- **DIRECTIONS FOR THIS TASK**: Retype all of the listing exactly, with no pictures.

-------------------------

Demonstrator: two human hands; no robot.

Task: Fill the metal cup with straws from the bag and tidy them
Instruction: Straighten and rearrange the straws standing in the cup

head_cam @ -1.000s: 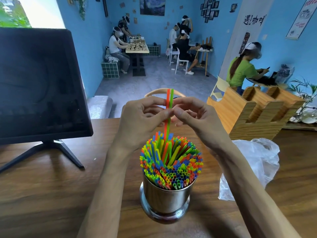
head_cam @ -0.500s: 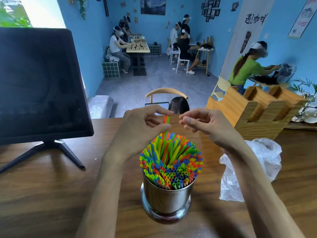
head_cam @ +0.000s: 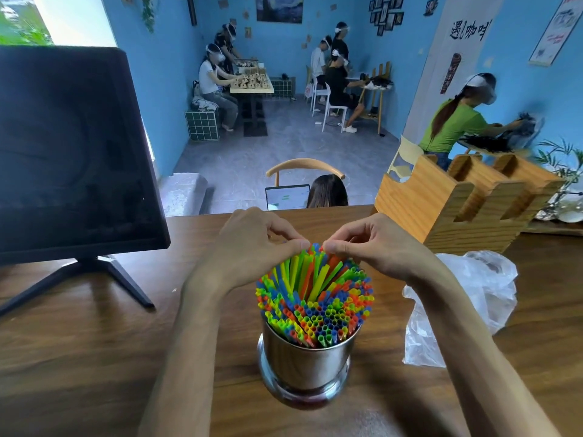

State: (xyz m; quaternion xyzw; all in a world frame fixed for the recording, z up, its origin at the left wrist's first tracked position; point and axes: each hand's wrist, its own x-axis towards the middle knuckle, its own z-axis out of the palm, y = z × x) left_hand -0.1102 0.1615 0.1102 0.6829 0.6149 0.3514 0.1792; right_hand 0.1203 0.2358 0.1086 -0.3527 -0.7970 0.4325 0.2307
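The far tips of the straws (head_cam: 315,298) were pinched by the left hand (head_cam: 252,244) and right hand (head_cam: 375,244). The metal cup (head_cam: 306,361) was seen below both hands, the bag (head_cam: 467,307) beside the right wrist.

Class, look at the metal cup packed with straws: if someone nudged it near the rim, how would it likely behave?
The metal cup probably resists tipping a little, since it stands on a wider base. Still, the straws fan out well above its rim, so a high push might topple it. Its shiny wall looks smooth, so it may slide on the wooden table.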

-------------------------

- **RESPONSE AREA**:
Demonstrator: two human hands; no robot.

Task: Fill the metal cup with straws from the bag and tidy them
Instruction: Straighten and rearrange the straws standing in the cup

head_cam @ -1.000s: 
head_cam @ -0.500s: 
head_cam @ +0.000s: 

State: (xyz m; quaternion xyzw; all in a world frame fixed for the recording, z up, its origin at the left wrist's first tracked position; point and axes: each hand's wrist, its own x-axis towards the middle knuckle, its own z-axis out of the palm, y = z × x) left_hand -0.1102 0.1615 0.1102 0.6829 0.6149 0.3514 0.1792; right_hand 0.1203 0.2358 0.1086 -0.3527 -0.7970 0.4325 0.2307
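The far tips of the straws (head_cam: 315,298) were pinched by the left hand (head_cam: 252,244) and right hand (head_cam: 375,244). The metal cup (head_cam: 306,361) was seen below both hands, the bag (head_cam: 467,307) beside the right wrist.

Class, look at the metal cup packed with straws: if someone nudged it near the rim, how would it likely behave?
The metal cup probably resists tipping a little, since it stands on a wider base. Still, the straws fan out well above its rim, so a high push might topple it. Its shiny wall looks smooth, so it may slide on the wooden table.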

Here the exercise is finished.